Carpenter excels at subtlety. Though the clones that followed were generally real gorefests, “Halloween” itself is relatively tame, with most of the violence inferred or occurring in darkness. “The Fog” has virtually no on-screen violence, but rather sound effects off-camera. And though “Escape From New York” has a few violent scenes, it is far from what Carpenter has chosen to do with “The Thing.”

The beginning of Carpenter’s “The Thing” (which opens with the title burning into the screen, an obvious homage to Hawks’ film, which begins the same way) builds in a curious and exciting manner, with the members of an American research team in Antarctica observing a Norwegian helicopter chasing a seemingly innocent sled dog across snow banks.

     

       Kurt Russell doesn't see 'The Thing' behind him.

The Norwegians in the chopper so maniacally pursue the dog, shooting at it blindly, that they eventually cause their own doom. The dog stays at the American station, and begins hanging around the mess hall and the game room.

Our first hint that this film is not to continue in as subtle a manner as it began is when the dog is confined to a cage with the other dogs. The dog suddenly splits open and a wormy, tentacled, slimy creature bursts forth (heavens to “Alien”) and begins taking over one of the other dogs.

From that metamorphosis, the creature takes on several shapes, from skinned half-dog to giant spider to giant pizza with an eye in the middle — and that’s just the beginning.

Further into the show, we get such delights as a steaming, burned hunk of twisted bones and flesh, with a half-melted face; a doctor’s arms are chopped off when his hands go through another man’s chest; a man’s head stretches off his body in a bizarre variation of a taffy pull, then it lashes out with a tentacled tongue and eventually sprouts spider legs to walk away.

You may not want to purchase a treat from the snack bar before viewing this film.

     

Utah actor Wilford Brimley (billed as A. Wilford Brimley), 'The Thing'

Carpenter does conjure up some genuine scares – there are a couple of real jolts – but by the end of this picture we don’t much care. None of the characters are developed enough so that we understand or care about them, and that’s especially a problem with Kurt Russell as the hero. But it’s also rather sad, considering the number of fine actors there are here in other roles (Salt Lake’s own A. Wilford Brimley plays the most interesting character, and it’s a genuine shame to see it so underdeveloped).

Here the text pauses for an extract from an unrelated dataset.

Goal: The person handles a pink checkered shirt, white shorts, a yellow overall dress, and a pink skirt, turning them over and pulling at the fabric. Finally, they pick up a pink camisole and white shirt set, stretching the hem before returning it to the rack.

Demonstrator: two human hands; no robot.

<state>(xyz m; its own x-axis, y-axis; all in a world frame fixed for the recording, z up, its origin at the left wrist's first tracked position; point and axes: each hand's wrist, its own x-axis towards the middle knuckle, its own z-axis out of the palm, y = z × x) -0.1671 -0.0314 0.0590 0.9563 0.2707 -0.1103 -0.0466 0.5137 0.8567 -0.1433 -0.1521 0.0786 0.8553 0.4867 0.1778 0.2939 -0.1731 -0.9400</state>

It’s one thing to focus on special effects that are fascinating or even thrilling — but most here are merely repulsive. What good is an art form that just causes people to turn away?

It should also be mentioned that though “Alien” and “Invasion of the Body Snatchers” owe a debt to the original “The Thing” — and its basis in print, “Who Goes There?” by John W. Campbell Jr. — this new “Thing” seems overly derivative.

There is an excellent music score, an eerie series of electronic movements by Ennio Morricone (“The Good, the Bad and the Ugly”).

“The Thing” is rated R for obvious reasons (and some gratuitous profanity).